The firm had a loss of 348 million euros on hedges aimed to protect regulatory capital against a drop in equities, Chief Financial Officer Patrick Flynn said. The hedges, which have to be accounted through the profit-and-loss account, improved shareholders funds by 700 million euros, he said.
ING posted a loss, excluding divestments and one-time items, of 516 million euros in the fourth quarter, compared with a profit of 252 million euros a year earlier. Analysts had estimated a fourth-quarter underlying profit of 362 million euros.
Underlying pretax profit at ING’s banking division fell 45 percent to 793 million euros. The company set aside 530 million euros for doubtful loans, compared with 410 million euros a year earlier. Additions to loan-loss provisions are expected to remain high in the coming quarters, ING said.
Net interest margin at the banking unit rose to 1.42 percent from 1.37 percent in the third quarter. The insurance division had an underlying pretax loss of 1.35 billion euros, compared with a loss of 873 million euros a year earlier.
ING wrote down its holdings of Greek sovereign debt to market value as of Dec. 31, leading to a 199 million-euro pretax impairment. That represented a writedown of about 80 percent.
“The fourth quarter was challenging, with very volatile markets and a deepening of the sovereign crisis in Europe,” Hommen told analysts today. “The environment being uncertain, our priority was to protect capital and further reduce our risk position.”

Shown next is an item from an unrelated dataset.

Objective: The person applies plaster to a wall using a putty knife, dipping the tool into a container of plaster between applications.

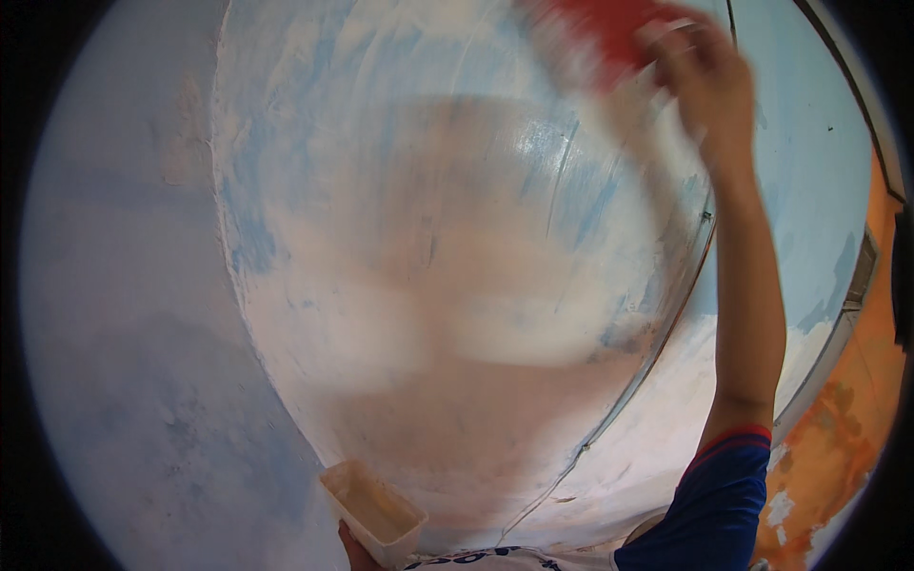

The European Union has ordered ING to exit its insurance business by the end of 2013 as a condition for approving state support. The bank and insurer received 10 billion euros in aid and transferred the risk on 21.6 billion euros of U.S. mortgage assets to the Dutch government after the 2008 financial crisis.
ING expects the outcome of an appeal it filed to the EU General Court in Luxembourg on the restructuring demands on March 2, Hommen said today.
ING last month said its priorities in the next two years are repayment of the Dutch state, completing the EU-ordered restructuring and meeting Basel III capital requirements. ING plans to have a core Tier 1 capital ratio, a measure of financial strength, of more than 10 percent by the end of 2013, it said. That compares to a 9.6 percent ratio at the end of 2011.
After repaying its government bailout and meeting the capital demands, ING plans to resume dividend payments.
ING agreed last year to sell its U.S. online bank to Capital One Financial Corp. (COF) The U.S. Federal Reserve, which has to approve the transaction, yesterday rescheduled a meeting to discuss the matter. The deal is still expected to close in the first quarter, Hommen told reporters on a conference call today. The proceeds may be used to repay part of the state aid by May, he said.
ING last month scrapped a plan to create an Asian-European insurer in an initial public offering and said it may sell the Asian business separately given its greater allure for buyers after European markets worsened.